Segment Start: Source material
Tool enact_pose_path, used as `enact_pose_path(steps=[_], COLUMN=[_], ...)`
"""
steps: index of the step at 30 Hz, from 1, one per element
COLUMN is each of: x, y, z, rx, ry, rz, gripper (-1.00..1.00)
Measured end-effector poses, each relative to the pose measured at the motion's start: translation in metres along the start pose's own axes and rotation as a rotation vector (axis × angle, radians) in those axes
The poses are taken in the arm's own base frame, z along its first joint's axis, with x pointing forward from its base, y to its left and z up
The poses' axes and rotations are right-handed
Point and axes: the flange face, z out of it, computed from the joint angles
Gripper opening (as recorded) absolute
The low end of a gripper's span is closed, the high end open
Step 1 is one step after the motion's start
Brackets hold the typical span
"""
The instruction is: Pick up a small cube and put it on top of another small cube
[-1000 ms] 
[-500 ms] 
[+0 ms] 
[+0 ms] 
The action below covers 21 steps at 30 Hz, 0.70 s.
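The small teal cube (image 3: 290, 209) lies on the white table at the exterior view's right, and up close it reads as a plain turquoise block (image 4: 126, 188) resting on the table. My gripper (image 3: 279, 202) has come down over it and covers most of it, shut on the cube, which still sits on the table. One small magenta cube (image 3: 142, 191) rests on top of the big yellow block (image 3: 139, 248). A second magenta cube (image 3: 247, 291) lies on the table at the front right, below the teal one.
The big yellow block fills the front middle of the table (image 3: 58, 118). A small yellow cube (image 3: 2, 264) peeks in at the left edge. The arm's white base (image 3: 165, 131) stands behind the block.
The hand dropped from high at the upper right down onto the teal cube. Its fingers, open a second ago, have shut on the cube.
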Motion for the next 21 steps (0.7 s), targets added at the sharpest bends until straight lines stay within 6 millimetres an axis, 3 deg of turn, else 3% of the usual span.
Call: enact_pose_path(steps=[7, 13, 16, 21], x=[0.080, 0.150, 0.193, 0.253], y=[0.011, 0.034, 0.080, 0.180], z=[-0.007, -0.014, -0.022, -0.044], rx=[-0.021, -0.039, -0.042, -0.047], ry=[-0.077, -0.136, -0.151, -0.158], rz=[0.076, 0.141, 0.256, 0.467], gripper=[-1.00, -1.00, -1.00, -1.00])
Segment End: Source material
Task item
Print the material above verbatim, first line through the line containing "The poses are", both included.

Output of the exercise
Tool enact_pose_path, used as `enact_pose_path(steps=[_], COLUMN=[_], ...)`
"""
steps: index of the step at 30 Hz, from 1, one per element
COLUMN is each of: x, y, z, rx, ry, rz, gripper (-1.00..1.00)
Measured end-effector poses, each relative to the pose measured at the motion's start: translation in metres along the start pose's own axes and rotation as a rotation vector (axis × angle, radians) in those axes
The poses are taken in the arm's own base frame, z along its first joint's axis, with x pointing forward from its base, y to its left and z up

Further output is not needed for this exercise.